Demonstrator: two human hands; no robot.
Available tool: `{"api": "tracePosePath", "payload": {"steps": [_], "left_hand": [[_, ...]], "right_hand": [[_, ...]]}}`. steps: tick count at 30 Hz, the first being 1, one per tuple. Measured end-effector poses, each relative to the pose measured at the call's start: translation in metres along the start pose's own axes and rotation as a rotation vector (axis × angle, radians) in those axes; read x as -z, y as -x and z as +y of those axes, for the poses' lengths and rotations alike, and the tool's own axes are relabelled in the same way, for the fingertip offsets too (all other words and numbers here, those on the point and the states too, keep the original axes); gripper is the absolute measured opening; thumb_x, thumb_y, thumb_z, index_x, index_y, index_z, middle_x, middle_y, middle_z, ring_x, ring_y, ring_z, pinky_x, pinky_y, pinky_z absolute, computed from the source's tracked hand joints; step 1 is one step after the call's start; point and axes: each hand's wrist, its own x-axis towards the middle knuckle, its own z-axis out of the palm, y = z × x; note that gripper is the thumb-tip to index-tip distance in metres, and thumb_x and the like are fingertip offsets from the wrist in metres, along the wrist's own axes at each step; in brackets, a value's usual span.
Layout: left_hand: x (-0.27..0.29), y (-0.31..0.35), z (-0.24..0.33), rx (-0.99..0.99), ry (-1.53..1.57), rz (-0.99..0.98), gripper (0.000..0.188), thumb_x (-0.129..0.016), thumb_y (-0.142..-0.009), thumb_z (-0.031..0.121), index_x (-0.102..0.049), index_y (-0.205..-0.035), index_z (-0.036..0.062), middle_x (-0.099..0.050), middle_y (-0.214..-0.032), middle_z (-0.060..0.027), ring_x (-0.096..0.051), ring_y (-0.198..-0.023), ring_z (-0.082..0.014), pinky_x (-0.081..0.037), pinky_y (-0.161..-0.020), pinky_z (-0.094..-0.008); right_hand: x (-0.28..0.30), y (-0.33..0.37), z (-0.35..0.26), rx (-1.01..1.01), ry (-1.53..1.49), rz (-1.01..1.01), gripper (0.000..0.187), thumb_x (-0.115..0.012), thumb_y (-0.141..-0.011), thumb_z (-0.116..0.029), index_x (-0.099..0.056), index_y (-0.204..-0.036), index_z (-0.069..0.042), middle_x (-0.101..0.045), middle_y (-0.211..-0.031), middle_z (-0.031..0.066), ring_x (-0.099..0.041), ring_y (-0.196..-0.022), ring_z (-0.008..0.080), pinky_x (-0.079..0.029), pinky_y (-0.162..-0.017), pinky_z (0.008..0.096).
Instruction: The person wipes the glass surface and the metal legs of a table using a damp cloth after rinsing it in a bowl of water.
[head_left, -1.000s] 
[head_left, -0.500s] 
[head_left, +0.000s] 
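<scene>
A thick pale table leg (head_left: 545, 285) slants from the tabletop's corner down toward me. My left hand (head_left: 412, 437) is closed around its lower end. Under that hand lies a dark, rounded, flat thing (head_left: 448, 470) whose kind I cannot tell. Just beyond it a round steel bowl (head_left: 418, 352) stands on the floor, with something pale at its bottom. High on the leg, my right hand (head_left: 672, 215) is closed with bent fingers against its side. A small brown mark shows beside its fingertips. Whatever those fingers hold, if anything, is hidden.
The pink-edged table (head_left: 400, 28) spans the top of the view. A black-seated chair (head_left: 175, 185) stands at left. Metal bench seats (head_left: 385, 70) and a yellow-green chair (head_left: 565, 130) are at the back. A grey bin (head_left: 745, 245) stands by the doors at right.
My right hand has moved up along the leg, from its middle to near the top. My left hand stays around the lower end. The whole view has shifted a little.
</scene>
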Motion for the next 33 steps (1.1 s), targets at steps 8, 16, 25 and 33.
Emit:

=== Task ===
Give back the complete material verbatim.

=== Exercise answer ===
Demonstrator: two human hands; no robot.
Available tool: `{"api": "tracePosePath", "payload": {"steps": [_], "left_hand": [[_, ...]], "right_hand": [[_, ...]]}}`. steps: tick count at 30 Hz, the first being 1, one per tuple. Measured end-effector poses, each relative to the pose measured at the call's start: translation in metres along the start pose's own axes and rotation as a rotation vector (axis × angle, radians) in those axes; read x as -z, y as -x and z as +y of those axes, for the poses' lengths and rotations alike, and the tool's own axes are relabelled in the same way, for the fingertip offsets too (all other words and numbers here, those on the point and the states too, keep the original axes); gripper is the absolute measured opening; thumb_x, thumb_y, thumb_z, index_x, index_y, index_z, middle_x, middle_y, middle_z, ring_x, ring_y, ring_z, pinky_x, pinky_y, pinky_z absolute, computed from the source's tracked hand joints; step 1 is one step after the call's start; point and axes: each hand's wrist, its own x-axis towards the middle knuckle, its own z-axis out of the palm, y = z × x; note that gripper is the thumb-tip to index-tip distance in metres, and thumb_x and the like are fingertip offsets from the wrist in metres, along the wrist's own axes at each step; in brackets, a value's usual span.
Layout: left_hand: x (-0.27..0.29), y (-0.31..0.35), z (-0.24..0.33), rx (-0.99..0.99), ry (-1.53..1.57), rz (-0.99..0.98), gripper (0.000..0.188), thumb_x (-0.129..0.016), thumb_y (-0.142..-0.009), thumb_z (-0.031..0.121), index_x (-0.102..0.049), index_y (-0.205..-0.035), index_z (-0.036..0.062), middle_x (-0.099..0.050), middle_y (-0.214..-0.032), middle_z (-0.060..0.027), ring_x (-0.096..0.051), ring_y (-0.198..-0.023), ring_z (-0.082..0.014), pinky_x (-0.081..0.037), pinky_y (-0.161..-0.020), pinky_z (-0.094..-0.008); right_hand: x (-0.28..0.30), y (-0.33..0.37), z (-0.35..0.26), rx (-1.01..1.01), ry (-1.53..1.49), rz (-1.01..1.01), gripper (0.000..0.187), thumb_x (-0.115..0.012), thumb_y (-0.141..-0.011), thumb_z (-0.116..0.029), index_x (-0.099..0.056), index_y (-0.204..-0.036), index_z (-0.069..0.042), middle_x (-0.101..0.045), middle_y (-0.211..-0.031), middle_z (-0.031..0.066), ring_x (-0.099..0.041), ring_y (-0.196..-0.022), ring_z (-0.008..0.080), pinky_x (-0.079..0.029), pinky_y (-0.162..-0.017), pinky_z (0.008..0.096).
Instruction: The person wipes the glass surface and the metal legs of a table using a damp cloth after rinsing it in a bowl of water.
[head_left, -1.000s] 
[head_left, -0.500s] 
[head_left, +0.000s] 
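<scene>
A thick pale table leg (head_left: 545, 285) slants from the tabletop's corner down toward me. My left hand (head_left: 412, 437) is closed around its lower end. Under that hand lies a dark, rounded, flat thing (head_left: 448, 470) whose kind I cannot tell. Just beyond it a round steel bowl (head_left: 418, 352) stands on the floor, with something pale at its bottom. High on the leg, my right hand (head_left: 672, 215) is closed with bent fingers against its side. A small brown mark shows beside its fingertips. Whatever those fingers hold, if anything, is hidden.
The pink-edged table (head_left: 400, 28) spans the top of the view. A black-seated chair (head_left: 175, 185) stands at left. Metal bench seats (head_left: 385, 70) and a yellow-green chair (head_left: 565, 130) are at the back. A grey bin (head_left: 745, 245) stands by the doors at right.
My right hand has moved up along the leg, from its middle to near the top. My left hand stays around the lower end. The whole view has shifted a little.
</scene>
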Motion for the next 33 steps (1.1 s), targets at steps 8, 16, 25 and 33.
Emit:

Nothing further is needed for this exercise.